EXERCISE OBJECTIVE:
Within the entries underneath, how many lines include the string "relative"? State only the number.

LISTED ENTRIES:
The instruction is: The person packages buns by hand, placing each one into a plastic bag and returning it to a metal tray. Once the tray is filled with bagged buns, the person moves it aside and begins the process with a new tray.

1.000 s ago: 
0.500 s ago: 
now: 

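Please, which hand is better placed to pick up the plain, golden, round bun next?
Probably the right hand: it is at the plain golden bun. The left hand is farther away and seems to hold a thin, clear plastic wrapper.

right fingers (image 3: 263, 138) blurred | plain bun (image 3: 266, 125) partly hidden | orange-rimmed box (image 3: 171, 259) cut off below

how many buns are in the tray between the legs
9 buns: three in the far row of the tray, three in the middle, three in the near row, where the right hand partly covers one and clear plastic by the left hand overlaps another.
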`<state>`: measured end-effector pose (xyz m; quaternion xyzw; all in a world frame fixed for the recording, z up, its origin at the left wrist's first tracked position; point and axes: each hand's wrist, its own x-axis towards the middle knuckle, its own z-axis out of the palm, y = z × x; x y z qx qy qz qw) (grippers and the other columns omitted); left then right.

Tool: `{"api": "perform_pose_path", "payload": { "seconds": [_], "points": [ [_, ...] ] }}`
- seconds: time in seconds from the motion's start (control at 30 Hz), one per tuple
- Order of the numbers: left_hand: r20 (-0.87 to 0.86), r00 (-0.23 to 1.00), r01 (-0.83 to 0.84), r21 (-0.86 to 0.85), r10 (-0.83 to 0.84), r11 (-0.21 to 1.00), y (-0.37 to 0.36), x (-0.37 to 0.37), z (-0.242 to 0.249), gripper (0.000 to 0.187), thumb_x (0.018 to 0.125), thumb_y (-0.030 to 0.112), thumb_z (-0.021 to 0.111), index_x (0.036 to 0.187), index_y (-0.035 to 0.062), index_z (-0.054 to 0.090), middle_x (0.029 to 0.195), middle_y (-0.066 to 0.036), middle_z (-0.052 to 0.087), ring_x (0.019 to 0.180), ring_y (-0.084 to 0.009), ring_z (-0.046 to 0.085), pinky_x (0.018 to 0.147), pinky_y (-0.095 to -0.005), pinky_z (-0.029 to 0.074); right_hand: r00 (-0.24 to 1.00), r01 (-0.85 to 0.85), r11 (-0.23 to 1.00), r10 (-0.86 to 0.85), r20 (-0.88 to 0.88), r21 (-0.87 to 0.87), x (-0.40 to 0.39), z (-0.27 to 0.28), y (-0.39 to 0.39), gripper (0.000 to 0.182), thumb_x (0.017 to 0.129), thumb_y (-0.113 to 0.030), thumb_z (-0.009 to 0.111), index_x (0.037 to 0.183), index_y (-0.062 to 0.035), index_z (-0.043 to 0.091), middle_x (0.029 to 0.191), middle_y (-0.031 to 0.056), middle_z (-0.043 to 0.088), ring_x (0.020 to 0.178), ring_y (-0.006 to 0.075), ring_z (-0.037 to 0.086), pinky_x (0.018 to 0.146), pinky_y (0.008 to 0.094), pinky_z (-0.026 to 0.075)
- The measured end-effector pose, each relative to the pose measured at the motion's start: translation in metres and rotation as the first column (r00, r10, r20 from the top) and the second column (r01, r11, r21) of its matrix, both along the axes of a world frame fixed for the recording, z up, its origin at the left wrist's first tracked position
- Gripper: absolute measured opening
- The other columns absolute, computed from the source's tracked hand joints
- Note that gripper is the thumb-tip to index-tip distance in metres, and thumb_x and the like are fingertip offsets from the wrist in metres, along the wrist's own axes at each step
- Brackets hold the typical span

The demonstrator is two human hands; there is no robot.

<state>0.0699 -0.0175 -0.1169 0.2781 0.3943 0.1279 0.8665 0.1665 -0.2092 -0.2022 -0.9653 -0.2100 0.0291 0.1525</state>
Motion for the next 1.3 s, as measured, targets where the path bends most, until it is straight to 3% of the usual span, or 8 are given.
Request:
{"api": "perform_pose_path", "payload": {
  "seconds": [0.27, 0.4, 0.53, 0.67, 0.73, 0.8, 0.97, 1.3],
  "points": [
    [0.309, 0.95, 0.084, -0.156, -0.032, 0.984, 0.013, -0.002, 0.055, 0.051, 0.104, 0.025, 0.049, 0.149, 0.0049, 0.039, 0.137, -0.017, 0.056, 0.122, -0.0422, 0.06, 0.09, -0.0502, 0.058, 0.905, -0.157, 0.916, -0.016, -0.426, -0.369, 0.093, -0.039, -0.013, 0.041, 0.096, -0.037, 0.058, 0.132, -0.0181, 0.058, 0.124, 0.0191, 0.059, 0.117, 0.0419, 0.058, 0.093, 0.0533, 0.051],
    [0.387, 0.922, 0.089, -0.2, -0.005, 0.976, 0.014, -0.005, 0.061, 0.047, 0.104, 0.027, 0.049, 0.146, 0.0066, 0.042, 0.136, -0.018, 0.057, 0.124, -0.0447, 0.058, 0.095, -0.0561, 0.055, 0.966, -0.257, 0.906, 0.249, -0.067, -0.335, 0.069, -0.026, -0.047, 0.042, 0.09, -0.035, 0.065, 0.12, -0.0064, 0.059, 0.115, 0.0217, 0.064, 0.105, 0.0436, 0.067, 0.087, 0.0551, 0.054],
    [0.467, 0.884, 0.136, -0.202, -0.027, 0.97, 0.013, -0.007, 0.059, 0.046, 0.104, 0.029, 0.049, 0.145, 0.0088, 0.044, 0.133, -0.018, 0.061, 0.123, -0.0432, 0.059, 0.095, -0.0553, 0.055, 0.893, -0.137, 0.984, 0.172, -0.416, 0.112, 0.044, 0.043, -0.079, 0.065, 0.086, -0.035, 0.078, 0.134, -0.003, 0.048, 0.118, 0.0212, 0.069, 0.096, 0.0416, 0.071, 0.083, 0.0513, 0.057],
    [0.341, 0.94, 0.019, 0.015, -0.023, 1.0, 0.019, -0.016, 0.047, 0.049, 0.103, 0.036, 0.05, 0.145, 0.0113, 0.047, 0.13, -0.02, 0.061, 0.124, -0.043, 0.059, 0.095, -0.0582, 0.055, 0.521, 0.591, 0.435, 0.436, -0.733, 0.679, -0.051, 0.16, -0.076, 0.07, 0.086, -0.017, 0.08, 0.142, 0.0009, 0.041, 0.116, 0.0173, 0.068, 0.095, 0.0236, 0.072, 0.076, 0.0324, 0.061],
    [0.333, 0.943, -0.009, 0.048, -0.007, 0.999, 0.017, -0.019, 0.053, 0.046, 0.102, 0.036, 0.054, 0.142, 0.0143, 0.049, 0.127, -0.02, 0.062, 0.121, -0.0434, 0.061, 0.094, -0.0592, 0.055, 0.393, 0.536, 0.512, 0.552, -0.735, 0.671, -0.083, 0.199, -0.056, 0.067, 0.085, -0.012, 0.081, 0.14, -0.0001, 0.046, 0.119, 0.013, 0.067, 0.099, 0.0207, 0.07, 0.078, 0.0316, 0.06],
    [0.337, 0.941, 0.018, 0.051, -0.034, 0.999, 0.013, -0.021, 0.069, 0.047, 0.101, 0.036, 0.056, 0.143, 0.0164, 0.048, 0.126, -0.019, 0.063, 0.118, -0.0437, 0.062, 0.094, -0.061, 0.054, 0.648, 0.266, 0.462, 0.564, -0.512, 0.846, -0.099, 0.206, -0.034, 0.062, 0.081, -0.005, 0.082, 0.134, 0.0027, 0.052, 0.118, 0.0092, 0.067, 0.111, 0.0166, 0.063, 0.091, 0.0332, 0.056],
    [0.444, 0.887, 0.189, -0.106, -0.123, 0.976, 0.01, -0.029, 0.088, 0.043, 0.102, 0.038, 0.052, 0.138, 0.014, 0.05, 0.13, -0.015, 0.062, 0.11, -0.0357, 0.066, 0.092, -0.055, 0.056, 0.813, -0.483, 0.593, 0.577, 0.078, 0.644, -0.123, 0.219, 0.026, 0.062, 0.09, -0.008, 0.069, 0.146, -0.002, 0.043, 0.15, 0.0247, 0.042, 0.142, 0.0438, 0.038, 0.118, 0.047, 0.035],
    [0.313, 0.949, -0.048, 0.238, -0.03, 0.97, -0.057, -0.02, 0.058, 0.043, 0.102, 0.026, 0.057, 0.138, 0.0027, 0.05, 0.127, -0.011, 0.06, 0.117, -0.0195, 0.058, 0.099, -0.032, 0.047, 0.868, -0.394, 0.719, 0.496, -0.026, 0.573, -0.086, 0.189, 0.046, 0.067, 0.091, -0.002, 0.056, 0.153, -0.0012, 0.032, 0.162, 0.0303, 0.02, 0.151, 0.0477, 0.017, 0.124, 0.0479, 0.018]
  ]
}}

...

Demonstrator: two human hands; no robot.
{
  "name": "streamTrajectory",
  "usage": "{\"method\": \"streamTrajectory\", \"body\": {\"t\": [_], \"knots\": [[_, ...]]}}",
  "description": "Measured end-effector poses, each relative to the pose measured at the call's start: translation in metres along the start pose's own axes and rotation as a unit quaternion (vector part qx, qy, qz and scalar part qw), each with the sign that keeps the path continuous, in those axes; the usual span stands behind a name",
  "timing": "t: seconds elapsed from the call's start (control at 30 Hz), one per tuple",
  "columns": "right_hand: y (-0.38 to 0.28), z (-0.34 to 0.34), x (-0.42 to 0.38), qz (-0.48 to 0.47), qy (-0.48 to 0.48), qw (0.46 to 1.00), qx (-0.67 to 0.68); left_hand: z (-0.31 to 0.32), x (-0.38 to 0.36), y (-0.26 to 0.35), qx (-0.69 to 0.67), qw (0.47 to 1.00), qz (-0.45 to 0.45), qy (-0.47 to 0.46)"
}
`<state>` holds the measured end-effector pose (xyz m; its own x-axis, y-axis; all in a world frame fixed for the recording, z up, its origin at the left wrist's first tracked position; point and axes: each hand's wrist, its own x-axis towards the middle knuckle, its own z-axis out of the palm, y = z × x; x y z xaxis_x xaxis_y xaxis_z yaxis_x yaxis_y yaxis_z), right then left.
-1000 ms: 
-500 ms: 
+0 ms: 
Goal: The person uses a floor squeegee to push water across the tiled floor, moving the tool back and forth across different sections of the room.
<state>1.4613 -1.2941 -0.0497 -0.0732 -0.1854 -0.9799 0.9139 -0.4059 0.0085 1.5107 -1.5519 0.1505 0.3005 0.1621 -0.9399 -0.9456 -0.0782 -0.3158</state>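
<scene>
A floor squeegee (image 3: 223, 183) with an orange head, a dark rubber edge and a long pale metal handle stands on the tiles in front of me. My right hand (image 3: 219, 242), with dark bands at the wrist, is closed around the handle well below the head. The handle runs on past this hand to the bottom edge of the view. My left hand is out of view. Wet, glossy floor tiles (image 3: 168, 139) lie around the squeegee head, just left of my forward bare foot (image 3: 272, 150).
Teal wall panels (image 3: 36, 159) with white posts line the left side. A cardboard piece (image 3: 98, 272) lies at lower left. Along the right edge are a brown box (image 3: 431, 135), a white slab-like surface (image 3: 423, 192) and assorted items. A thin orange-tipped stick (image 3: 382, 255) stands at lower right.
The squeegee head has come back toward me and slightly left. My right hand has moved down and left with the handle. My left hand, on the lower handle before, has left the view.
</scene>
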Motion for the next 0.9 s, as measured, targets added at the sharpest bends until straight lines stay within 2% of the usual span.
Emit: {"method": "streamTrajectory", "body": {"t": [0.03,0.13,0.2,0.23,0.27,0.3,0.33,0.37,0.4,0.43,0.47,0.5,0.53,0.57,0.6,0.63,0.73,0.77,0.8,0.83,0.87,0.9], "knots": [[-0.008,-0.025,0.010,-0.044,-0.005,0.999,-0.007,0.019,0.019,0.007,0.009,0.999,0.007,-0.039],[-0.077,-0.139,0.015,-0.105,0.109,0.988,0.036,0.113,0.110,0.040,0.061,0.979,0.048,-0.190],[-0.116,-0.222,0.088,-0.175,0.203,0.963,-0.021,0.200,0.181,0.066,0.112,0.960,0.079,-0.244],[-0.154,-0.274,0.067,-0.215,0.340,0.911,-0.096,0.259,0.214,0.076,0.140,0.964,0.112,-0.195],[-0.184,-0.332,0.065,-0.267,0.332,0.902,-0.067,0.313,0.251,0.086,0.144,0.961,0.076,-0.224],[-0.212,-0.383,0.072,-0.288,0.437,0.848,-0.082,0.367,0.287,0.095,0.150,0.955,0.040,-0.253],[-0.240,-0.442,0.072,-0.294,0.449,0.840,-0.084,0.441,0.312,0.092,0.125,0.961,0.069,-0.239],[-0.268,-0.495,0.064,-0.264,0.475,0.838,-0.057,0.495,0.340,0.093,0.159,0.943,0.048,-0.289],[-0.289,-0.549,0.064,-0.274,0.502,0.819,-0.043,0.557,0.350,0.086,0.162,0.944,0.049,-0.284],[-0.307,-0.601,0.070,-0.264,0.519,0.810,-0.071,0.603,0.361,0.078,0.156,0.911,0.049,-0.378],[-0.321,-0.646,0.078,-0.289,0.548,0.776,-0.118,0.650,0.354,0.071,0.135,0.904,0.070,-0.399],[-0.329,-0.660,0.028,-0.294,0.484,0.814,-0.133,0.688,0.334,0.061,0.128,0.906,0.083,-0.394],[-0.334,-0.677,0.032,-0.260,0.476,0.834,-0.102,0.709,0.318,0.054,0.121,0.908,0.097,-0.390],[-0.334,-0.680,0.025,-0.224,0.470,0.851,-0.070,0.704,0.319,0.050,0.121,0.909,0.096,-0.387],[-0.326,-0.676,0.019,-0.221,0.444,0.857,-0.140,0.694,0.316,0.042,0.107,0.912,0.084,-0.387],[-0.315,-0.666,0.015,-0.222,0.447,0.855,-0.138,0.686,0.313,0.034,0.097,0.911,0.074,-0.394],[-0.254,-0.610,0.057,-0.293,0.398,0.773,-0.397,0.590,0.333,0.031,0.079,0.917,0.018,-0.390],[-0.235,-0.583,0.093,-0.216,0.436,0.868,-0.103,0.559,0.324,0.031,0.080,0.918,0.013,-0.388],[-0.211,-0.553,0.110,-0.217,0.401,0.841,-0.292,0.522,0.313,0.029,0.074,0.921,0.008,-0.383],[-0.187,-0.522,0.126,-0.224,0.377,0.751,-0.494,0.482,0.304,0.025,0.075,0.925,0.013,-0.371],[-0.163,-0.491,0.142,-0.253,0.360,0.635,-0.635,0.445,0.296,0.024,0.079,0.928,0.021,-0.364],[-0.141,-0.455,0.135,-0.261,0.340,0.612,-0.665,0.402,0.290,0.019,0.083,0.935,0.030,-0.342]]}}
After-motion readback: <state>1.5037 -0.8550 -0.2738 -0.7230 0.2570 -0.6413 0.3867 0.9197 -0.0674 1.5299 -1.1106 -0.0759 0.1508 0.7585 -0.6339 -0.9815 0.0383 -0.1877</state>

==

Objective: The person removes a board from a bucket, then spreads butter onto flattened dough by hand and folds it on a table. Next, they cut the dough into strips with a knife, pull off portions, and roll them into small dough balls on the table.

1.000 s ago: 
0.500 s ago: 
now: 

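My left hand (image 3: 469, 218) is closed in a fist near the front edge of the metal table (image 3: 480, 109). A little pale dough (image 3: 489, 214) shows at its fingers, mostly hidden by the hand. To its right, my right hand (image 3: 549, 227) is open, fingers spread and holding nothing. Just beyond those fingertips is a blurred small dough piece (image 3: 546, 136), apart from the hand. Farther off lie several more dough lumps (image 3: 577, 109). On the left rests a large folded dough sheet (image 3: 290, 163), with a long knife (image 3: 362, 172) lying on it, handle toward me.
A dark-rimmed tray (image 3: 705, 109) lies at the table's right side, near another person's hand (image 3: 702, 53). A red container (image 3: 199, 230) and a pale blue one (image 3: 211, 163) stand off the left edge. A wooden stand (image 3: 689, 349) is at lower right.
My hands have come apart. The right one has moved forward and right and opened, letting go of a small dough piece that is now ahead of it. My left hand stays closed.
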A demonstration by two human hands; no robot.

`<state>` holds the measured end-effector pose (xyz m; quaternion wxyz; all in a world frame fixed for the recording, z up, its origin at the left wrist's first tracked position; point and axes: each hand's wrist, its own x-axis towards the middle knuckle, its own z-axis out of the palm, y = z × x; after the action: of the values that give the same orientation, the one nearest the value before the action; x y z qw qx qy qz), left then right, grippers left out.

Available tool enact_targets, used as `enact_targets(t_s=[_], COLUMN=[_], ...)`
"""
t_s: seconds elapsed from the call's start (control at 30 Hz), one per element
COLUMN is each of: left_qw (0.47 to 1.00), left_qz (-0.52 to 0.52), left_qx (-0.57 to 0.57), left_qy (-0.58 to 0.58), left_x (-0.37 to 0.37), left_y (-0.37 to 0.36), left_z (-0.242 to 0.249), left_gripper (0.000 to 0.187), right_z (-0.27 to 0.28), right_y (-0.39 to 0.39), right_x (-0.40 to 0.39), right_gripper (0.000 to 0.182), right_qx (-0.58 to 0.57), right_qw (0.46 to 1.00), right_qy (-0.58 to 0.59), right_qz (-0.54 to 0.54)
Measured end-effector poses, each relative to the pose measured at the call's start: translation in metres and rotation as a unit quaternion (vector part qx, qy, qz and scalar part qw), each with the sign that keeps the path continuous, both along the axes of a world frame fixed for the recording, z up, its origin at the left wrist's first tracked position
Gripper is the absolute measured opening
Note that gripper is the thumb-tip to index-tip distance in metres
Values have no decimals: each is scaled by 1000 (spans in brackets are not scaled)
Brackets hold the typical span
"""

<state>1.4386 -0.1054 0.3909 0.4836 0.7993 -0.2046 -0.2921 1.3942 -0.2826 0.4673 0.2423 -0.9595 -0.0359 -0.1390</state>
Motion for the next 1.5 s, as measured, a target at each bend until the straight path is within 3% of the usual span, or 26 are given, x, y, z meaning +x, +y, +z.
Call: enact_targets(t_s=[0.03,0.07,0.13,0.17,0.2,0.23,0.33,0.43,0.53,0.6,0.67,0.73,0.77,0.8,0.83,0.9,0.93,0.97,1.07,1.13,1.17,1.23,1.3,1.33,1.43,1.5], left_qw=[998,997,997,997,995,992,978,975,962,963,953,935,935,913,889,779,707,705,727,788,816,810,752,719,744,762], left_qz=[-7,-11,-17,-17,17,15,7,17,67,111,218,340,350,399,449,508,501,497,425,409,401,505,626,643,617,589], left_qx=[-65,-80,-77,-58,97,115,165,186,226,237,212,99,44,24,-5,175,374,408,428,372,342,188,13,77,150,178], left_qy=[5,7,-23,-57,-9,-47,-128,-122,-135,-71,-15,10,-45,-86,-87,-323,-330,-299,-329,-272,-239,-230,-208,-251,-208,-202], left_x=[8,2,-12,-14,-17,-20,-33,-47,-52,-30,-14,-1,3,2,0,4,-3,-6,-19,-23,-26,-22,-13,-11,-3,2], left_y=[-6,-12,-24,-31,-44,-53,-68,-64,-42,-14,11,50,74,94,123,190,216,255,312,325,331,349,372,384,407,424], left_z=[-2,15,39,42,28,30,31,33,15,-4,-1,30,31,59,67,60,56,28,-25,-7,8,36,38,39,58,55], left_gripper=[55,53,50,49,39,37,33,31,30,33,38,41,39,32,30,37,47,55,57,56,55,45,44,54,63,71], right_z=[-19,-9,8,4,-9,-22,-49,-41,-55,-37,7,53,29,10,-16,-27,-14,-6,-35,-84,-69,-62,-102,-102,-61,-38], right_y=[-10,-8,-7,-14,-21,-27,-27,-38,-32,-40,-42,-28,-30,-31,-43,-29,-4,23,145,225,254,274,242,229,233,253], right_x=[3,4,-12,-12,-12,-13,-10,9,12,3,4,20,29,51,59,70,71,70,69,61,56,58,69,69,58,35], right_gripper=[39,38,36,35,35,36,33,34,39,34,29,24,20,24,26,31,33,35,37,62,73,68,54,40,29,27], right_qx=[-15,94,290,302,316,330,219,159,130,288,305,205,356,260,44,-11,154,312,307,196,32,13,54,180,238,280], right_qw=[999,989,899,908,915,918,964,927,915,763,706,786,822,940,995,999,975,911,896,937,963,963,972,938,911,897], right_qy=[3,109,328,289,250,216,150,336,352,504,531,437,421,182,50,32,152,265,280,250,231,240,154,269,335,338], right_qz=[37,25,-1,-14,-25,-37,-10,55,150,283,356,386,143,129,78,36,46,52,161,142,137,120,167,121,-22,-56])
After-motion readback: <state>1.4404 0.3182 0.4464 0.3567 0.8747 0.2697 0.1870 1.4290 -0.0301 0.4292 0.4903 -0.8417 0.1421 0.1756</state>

ANSWER BELOW:
3